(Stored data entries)
□ □ □
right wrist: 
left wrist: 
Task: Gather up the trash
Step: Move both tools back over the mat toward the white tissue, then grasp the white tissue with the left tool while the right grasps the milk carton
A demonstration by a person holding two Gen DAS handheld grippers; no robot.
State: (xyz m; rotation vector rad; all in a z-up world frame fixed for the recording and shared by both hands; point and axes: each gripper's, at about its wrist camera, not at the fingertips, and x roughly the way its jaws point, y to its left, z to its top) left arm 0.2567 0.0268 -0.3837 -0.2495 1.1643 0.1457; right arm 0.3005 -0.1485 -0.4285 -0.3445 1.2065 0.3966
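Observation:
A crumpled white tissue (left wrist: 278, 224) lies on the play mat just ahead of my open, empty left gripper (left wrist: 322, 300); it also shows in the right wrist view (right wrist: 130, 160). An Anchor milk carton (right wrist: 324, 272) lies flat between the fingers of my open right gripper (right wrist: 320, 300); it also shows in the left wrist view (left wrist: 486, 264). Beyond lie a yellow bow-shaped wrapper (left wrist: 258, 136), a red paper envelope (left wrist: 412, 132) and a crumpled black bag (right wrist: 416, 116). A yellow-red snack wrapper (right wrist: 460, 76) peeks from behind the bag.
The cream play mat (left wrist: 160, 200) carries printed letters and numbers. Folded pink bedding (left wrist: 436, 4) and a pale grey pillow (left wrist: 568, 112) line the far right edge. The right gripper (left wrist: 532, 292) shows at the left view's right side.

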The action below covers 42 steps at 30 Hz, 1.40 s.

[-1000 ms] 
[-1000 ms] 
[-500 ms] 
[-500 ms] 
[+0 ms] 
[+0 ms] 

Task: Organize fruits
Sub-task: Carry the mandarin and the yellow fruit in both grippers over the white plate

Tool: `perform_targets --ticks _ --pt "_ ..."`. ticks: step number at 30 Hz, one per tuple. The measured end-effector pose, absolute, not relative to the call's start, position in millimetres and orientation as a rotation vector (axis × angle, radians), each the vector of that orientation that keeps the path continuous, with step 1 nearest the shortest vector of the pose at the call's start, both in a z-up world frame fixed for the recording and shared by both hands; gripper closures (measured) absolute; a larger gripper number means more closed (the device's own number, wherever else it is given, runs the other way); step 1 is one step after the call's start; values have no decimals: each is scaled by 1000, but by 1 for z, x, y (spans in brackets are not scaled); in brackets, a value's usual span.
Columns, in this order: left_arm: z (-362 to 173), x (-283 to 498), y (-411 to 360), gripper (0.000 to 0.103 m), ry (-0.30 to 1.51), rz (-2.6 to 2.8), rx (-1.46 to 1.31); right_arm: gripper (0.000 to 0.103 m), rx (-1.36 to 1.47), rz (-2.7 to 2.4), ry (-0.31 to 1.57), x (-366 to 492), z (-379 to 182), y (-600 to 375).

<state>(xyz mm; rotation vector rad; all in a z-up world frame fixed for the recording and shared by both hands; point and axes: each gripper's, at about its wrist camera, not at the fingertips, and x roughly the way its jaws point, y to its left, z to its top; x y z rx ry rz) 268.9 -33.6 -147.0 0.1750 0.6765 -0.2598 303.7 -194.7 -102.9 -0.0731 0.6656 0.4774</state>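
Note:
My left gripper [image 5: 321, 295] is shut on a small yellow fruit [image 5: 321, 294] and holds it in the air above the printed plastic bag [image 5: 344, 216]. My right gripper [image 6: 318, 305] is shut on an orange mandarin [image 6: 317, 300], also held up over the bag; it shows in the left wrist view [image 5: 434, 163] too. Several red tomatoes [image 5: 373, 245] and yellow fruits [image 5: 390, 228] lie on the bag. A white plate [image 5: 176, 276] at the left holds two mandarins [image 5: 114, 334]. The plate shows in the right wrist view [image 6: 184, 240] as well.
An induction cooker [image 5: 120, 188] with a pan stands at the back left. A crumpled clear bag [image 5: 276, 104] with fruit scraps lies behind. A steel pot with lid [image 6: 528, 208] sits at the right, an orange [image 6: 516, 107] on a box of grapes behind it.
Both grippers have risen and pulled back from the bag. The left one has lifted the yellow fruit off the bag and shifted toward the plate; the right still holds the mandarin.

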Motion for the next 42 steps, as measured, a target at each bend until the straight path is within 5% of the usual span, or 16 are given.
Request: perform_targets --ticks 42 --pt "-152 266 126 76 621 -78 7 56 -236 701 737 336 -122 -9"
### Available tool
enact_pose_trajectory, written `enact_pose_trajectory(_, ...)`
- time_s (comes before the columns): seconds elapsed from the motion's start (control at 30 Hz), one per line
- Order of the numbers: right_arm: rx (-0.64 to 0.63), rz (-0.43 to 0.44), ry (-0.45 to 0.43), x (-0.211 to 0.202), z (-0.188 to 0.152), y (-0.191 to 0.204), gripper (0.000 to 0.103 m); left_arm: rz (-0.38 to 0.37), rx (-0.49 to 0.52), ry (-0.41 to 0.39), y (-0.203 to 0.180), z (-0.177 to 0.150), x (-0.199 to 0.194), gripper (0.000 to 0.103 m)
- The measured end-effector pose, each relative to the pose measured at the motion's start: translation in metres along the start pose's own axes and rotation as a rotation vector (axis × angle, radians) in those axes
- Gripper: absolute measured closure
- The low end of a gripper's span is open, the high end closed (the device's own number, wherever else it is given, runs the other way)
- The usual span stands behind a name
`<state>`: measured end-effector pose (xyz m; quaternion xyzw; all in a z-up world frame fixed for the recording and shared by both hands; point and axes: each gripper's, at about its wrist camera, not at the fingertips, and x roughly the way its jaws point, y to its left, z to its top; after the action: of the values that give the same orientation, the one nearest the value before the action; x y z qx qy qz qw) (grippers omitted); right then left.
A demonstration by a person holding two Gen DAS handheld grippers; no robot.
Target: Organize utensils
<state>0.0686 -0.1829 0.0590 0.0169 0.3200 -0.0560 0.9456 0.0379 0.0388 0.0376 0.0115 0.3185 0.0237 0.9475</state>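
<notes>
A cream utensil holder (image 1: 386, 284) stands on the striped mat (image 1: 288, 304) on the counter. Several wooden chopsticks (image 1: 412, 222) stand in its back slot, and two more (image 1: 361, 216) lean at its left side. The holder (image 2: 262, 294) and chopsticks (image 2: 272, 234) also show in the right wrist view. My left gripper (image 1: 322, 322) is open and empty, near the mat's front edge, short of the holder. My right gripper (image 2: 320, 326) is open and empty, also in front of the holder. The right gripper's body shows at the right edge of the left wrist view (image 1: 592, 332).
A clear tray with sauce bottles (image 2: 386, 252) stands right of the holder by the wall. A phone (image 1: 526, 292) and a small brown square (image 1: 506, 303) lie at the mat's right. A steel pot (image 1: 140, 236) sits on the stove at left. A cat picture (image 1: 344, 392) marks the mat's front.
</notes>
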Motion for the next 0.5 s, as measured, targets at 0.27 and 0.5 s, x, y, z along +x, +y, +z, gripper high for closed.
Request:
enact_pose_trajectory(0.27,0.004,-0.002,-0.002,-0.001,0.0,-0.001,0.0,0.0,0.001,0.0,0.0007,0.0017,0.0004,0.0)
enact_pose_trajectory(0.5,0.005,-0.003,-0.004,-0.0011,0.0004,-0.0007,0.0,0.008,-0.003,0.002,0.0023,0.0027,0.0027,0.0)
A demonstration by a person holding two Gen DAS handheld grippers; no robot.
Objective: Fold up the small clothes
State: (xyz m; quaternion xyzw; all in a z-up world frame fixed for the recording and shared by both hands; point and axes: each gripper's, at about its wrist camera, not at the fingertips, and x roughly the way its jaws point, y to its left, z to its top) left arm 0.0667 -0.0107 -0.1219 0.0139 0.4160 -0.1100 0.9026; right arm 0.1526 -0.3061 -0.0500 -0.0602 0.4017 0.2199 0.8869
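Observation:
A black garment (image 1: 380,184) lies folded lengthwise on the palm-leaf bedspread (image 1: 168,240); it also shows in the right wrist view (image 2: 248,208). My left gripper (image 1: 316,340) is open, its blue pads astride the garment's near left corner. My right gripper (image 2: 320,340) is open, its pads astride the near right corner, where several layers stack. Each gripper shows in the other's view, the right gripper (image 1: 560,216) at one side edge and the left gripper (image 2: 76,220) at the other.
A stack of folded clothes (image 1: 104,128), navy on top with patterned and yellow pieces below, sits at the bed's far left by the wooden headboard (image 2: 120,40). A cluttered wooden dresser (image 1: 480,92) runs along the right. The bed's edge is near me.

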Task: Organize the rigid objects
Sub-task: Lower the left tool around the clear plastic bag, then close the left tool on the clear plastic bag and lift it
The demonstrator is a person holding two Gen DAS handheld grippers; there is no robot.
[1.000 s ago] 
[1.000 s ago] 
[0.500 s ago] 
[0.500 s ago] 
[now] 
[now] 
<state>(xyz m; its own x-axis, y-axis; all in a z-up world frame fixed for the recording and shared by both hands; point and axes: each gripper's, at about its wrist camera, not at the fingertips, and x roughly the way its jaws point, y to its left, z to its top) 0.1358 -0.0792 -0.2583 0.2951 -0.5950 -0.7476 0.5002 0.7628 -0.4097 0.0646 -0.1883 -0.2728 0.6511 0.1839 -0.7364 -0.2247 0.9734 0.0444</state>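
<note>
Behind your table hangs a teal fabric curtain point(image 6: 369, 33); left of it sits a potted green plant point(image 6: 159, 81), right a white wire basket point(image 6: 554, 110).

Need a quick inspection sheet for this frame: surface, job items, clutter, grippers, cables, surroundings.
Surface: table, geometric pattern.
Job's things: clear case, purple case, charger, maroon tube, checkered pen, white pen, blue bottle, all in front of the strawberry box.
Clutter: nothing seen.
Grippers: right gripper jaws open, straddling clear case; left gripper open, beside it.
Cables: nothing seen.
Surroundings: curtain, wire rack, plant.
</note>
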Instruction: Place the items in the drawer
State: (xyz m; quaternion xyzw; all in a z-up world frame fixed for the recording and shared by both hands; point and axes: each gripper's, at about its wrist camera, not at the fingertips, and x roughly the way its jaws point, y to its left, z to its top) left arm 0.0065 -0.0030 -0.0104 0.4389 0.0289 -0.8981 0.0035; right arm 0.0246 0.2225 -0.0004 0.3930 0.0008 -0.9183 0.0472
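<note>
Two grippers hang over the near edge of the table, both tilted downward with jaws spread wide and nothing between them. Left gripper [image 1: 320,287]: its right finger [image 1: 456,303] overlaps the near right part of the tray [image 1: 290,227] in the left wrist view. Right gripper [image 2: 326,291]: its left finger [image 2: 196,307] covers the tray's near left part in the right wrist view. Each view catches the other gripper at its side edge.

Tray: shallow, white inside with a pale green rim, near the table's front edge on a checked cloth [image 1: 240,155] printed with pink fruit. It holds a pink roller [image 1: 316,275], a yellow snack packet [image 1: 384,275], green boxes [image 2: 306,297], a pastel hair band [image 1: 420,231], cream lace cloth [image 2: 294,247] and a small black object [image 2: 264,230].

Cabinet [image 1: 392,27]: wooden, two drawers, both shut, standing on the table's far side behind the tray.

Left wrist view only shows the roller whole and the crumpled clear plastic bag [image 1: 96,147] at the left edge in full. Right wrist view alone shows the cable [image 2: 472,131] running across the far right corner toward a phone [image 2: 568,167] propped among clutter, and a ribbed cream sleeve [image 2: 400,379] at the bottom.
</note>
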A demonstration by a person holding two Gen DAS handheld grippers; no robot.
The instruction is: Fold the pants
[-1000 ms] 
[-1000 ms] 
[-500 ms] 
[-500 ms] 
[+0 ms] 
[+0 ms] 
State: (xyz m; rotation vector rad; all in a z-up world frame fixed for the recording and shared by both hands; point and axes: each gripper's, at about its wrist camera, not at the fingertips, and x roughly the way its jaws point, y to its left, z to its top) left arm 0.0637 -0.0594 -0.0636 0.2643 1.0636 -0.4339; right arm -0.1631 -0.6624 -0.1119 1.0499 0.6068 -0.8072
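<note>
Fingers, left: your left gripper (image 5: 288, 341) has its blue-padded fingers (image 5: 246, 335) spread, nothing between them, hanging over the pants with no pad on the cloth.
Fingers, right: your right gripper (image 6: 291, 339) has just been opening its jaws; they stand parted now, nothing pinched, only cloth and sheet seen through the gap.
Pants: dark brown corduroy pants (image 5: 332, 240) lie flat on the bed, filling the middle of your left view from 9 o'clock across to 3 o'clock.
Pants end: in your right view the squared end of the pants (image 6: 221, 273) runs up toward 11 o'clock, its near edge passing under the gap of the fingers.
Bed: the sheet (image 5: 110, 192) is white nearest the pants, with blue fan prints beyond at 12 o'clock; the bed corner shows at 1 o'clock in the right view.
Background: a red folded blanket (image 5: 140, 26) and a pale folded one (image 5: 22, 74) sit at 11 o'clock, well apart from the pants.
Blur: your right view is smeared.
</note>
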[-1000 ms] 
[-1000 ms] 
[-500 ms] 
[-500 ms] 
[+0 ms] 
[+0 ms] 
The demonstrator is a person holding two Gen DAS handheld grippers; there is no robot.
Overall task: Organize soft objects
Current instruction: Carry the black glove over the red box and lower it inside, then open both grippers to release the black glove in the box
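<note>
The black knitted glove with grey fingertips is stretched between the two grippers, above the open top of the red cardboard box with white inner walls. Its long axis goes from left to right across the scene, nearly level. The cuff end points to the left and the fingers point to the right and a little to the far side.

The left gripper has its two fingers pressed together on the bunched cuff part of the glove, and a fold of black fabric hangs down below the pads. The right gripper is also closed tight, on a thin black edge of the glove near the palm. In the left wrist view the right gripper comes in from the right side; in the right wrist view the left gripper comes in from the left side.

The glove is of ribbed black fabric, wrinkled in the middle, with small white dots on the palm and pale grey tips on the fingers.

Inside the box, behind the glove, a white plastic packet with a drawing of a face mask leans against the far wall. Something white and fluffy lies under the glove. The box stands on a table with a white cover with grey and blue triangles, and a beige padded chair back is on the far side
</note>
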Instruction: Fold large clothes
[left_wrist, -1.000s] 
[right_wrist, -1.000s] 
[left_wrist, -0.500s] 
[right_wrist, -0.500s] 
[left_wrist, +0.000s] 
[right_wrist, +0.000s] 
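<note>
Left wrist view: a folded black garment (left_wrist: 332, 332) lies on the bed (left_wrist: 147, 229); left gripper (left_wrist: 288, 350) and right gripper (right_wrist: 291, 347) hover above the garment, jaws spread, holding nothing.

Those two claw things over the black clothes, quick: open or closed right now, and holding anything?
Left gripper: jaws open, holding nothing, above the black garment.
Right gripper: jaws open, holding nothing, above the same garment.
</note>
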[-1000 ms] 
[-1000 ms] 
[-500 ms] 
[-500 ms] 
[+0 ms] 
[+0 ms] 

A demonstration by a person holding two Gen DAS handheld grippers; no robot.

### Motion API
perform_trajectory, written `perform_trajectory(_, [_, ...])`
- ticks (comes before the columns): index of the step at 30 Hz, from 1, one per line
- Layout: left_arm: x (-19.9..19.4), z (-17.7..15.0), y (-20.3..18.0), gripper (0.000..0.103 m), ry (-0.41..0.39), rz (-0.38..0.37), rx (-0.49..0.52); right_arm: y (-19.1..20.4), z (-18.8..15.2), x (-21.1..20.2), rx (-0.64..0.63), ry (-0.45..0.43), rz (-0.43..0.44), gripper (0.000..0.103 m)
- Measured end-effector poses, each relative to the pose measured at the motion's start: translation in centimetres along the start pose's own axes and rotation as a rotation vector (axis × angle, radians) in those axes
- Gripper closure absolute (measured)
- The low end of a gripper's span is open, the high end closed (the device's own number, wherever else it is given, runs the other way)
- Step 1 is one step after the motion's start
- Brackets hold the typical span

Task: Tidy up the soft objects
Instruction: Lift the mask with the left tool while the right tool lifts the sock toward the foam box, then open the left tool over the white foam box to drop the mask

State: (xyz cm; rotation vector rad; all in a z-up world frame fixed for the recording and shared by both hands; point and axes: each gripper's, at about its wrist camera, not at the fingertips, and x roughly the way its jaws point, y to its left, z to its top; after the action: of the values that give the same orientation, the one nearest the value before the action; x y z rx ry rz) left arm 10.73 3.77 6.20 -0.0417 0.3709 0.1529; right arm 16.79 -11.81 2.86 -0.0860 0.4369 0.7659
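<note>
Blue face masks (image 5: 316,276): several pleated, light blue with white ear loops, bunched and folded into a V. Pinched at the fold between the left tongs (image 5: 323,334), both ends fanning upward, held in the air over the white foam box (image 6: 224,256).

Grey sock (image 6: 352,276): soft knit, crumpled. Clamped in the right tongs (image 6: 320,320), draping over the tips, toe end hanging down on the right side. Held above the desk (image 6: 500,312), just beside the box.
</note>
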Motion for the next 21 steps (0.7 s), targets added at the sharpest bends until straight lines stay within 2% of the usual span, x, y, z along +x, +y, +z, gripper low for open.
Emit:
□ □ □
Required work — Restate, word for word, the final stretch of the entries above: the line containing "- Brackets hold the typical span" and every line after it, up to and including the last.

Exercise response —
- Brackets hold the typical span

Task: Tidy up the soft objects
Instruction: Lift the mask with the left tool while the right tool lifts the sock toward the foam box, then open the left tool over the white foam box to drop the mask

State: (xyz cm; rotation vector rad; all in a z-up world frame fixed for the recording and shared by both hands; point and axes: each gripper's, at about its wrist camera, not at the fingertips, and x roughly the way its jaws point, y to its left, z to its top; after the action: of the values that give the same orientation, the one nearest the value before the action; x y z rx ry rz) left arm 10.73 3.77 6.20 -0.0417 0.3709 0.1529; right arm 16.79 -11.81 2.86 -0.0860 0.4369 0.7659
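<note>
Blue face masks (image 5: 316,276): several pleated, light blue with white ear loops, bunched and folded into a V. Pinched at the fold between the left tongs (image 5: 323,334), both ends fanning upward, held in the air over the white foam box (image 6: 224,256).

Grey sock (image 6: 352,276): soft knit, crumpled. Clamped in the right tongs (image 6: 320,320), draping over the tips, toe end hanging down on the right side. Held above the desk (image 6: 500,312), just beside the box.
</note>
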Motion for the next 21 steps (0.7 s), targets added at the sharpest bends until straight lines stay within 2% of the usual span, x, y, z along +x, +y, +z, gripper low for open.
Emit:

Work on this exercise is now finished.